§ **TASK**
Return every line from the records below in which the word "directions" is found.

(Items from a data source)
++++++++++

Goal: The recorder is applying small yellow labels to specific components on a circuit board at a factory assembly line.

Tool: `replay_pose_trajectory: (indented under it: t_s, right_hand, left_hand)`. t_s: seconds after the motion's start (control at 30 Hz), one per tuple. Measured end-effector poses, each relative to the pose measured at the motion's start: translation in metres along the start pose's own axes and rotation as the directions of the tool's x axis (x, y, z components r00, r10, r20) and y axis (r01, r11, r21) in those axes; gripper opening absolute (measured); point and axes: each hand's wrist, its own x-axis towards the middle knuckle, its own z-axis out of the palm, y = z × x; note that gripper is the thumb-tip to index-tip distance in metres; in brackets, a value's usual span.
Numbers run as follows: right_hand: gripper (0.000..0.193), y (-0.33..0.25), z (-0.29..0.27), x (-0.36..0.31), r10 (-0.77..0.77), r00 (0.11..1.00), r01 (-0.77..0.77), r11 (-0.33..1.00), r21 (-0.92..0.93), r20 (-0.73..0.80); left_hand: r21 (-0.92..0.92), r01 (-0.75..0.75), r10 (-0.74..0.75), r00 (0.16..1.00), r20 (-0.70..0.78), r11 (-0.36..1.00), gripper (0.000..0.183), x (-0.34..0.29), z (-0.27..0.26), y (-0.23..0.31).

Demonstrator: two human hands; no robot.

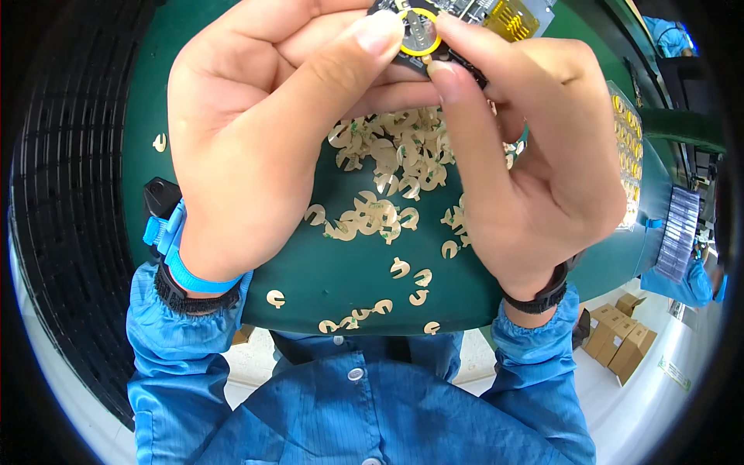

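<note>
Near the top of the head view, my left hand (pixel 263 139) is closed around a dark circuit board (pixel 470 11) with gold contacts at its right end. On the board lies a silver coin cell (pixel 421 33) with a yellow ring around its edge. The left thumb presses on the ring's left side. With thumb and index finger, my right hand (pixel 542 163) pinches at the ring's lower right edge, where a small tab shows. Fingers of both hands cover part of the board. Below them is a loose pile of cream, notched round stickers (pixel 407 147).
The green table mat (pixel 271 318) carries more scattered stickers towards its near edge. A black slatted rack (pixel 66 194) stands along the left. On the right are a tray of yellow-ringed round parts (pixel 626 147), cardboard boxes (pixel 616 333) on the floor and other people in blue sleeves.
</note>
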Motion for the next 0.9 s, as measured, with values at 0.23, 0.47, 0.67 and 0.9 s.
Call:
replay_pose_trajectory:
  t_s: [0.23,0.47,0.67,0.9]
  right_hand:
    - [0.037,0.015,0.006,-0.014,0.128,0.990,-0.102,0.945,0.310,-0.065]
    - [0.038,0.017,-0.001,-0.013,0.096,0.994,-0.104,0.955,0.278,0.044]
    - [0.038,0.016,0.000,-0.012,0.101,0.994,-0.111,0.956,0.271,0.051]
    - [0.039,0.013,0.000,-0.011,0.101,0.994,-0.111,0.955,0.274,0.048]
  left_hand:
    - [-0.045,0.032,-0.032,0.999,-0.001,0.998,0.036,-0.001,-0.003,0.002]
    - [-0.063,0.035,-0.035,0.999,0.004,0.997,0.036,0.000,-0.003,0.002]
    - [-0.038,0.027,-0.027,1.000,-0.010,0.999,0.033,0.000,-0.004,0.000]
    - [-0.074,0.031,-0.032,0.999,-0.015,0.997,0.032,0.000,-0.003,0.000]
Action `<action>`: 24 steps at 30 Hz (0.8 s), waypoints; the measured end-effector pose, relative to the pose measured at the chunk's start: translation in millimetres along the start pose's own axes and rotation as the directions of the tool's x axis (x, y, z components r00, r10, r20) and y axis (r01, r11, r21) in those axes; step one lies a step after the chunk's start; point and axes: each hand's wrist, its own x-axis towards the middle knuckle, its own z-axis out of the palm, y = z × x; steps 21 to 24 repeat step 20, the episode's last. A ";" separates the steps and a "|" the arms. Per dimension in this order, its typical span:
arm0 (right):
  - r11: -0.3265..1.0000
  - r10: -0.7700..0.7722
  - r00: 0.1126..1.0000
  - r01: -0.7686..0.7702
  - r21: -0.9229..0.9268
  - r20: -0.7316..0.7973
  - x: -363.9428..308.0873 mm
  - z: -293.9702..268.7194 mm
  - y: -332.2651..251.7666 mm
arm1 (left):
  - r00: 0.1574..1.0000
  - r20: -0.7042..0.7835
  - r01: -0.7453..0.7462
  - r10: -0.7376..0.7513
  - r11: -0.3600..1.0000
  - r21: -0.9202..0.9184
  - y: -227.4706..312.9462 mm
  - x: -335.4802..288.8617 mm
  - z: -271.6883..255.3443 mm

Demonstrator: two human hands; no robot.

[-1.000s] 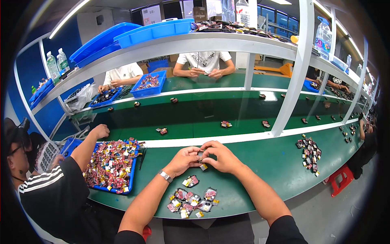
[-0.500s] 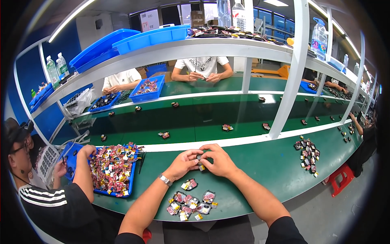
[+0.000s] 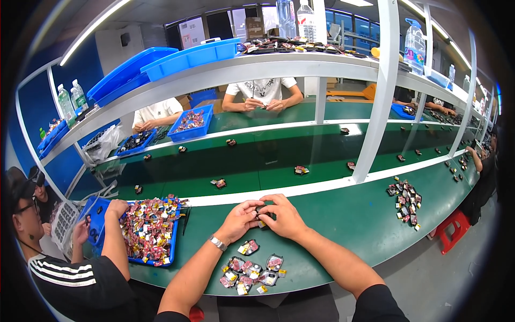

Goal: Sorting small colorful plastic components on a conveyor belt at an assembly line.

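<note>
Both my hands meet over the green work surface (image 3: 343,236), fingertips together. Between them sits a small black electronic part (image 3: 262,224) with a yellow-and-white piece at its lower side. My left hand (image 3: 238,221) pinches it from the left, a metal-banded watch on that wrist. My right hand (image 3: 285,218) grips it from the right, thumb and forefinger curled over the top. Fingers hide most of the part. Just below lies a single similar part (image 3: 248,247), black-rimmed with pink and white pieces. Nearer to me is a loose cluster of such parts (image 3: 248,269).
At left, a blue tray (image 3: 175,236) is heaped with pink, yellow and white pieces; black tweezers (image 3: 186,221) lie beside it. A co-worker's arm (image 3: 113,236) reaches over it. Another cluster of parts (image 3: 406,203) lies right. A white post (image 3: 382,91) stands ahead, before the belt (image 3: 268,155).
The view has shifted slightly. My fingers have turned a little around the black part, which both hands still hold. Parts on the belt have moved slightly relative to the frame.
</note>
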 end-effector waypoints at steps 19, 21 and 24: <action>0.994 0.068 0.997 -0.064 0.093 -0.036 -3.3 10.6 7.4 | 0.999 -0.031 -0.023 0.024 1.000 0.019 -0.2 -0.9 4.9; 0.992 0.066 0.998 -0.064 0.112 -0.017 -3.5 8.6 5.0 | 0.999 -0.031 -0.022 0.023 1.000 0.017 -1.2 -1.4 5.7; 0.992 0.066 0.998 -0.064 0.112 -0.017 -3.5 8.6 5.0 | 0.999 -0.031 -0.022 0.023 1.000 0.017 -1.2 -1.4 5.7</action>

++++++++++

§ **EXERCISE RESULT**
Tool: `replay_pose_trajectory: (indented under it: t_s, right_hand, left_hand)`. t_s: seconds after the motion's start (control at 30 Hz), one per tuple. Measured end-effector poses, each relative to the pose measured at the motion's start: translation in metres along the start pose's own axes and rotation as the directions of the tool's x axis (x, y, z components r00, r10, r20) and y axis (r01, r11, r21) in those axes; gripper opening absolute (measured); point and axes: each hand's wrist, its own x-axis towards the middle knuckle, its own z-axis out of the palm, y = z × x; note that gripper is the thumb-tip to index-tip distance in metres; in brackets, a value's usual span.
Action `<action>`: 24 steps at 30 Hz (0.8 s), waypoints; the measured end-effector pose, relative to the pose measured at the chunk's start: translation in millimetres along the start pose's own axes and rotation as the directions of the tool's x axis (x, y, z components r00, r10, r20) and y axis (r01, r11, r21) in those axes; step one lies a step after the chunk's start; point and axes: each hand's wrist, its own x-axis towards the middle knuckle, its own z-axis out of the palm, y = z × x; steps 21 to 24 repeat step 20, the episode's last. A ";" separates the steps and a "|" the arms. Per dimension in this order, its typical span:

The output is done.